Gabe clenched his fists and turned his gaze onto the man in front of him, wondering how far Bodge had fallen, wondering if he’d even survived. His reason for carrying on might be gone. He’d promised to protect him, and he hadn’t even been able to get him through the Cathedral.
“Help me, Gabe.”
Bodge was alive. There was pain in his voice though, he hadn’t escaped injury. He heard him suck air through gritted teeth. Tears pricked the corners of his eyes, but he didn’t blink. If he blinked, he’d give the subhuman in front of him time to charge him and send him tumbling after Bodge.
“It’s okay, I’ll get you out of there.”
“Not without my help, you won’t,” the Crossman hissed.
“Who are you?”
“My name is Fifty-Eight. I’ll help you get your friend out of that hole, but if you want to live, you must turn around, go back.” His tone was less aggressive now; Gabe even heard a hint of a plea in it.
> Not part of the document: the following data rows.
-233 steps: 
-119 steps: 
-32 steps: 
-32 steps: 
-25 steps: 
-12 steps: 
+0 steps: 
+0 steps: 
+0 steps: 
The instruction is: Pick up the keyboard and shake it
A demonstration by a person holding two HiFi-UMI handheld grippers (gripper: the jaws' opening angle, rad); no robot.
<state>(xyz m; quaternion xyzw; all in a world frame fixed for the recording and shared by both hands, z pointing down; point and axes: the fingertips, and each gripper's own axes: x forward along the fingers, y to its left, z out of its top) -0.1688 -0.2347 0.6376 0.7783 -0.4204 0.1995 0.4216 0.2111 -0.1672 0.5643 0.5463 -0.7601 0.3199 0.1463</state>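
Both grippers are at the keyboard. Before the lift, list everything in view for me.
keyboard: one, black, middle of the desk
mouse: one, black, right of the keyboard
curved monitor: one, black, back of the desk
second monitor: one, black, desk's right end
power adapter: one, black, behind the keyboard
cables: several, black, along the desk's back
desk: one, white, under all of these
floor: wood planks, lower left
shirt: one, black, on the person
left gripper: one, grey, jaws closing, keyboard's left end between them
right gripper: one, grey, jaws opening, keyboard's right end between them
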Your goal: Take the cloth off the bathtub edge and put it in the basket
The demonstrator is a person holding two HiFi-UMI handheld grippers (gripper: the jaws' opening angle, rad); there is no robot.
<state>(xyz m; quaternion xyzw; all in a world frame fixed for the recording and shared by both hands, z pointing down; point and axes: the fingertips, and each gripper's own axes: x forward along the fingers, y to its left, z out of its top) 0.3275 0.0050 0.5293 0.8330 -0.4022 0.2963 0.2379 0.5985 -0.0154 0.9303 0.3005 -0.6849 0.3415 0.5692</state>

“There’s nothing for us back there. We just want to find water and shelter. We’re not looking for trouble.” He hated how powerless he felt, how weak he sounded, but he didn’t want to fight this man. He was around the same age, height, and build as him, but he was a member of Leader’s ranks. He would fight tough, he would fight dirty, and he would fight to the death. Having the cross burned into their skin seemed to give them a small piece of Leader’s brutality. He couldn’t, wouldn’t think the pleading tone of the man in front of him reflected any kind of weakness.
“Gabe, help me,” Bodge yelled.
“Tell your friend to close his hole,” the Crossman spat, his head whipping from left to right, listening.
“It’s okay, Bodge. Just hang on.” What was he listening for? Why was he worried about Bodge making noise? He saw that there was a cave behind Fifty-Eight. Why was he here, so far back, surviving in a cave, when he could be near the White Wall, eating rice and lording it over Regulars?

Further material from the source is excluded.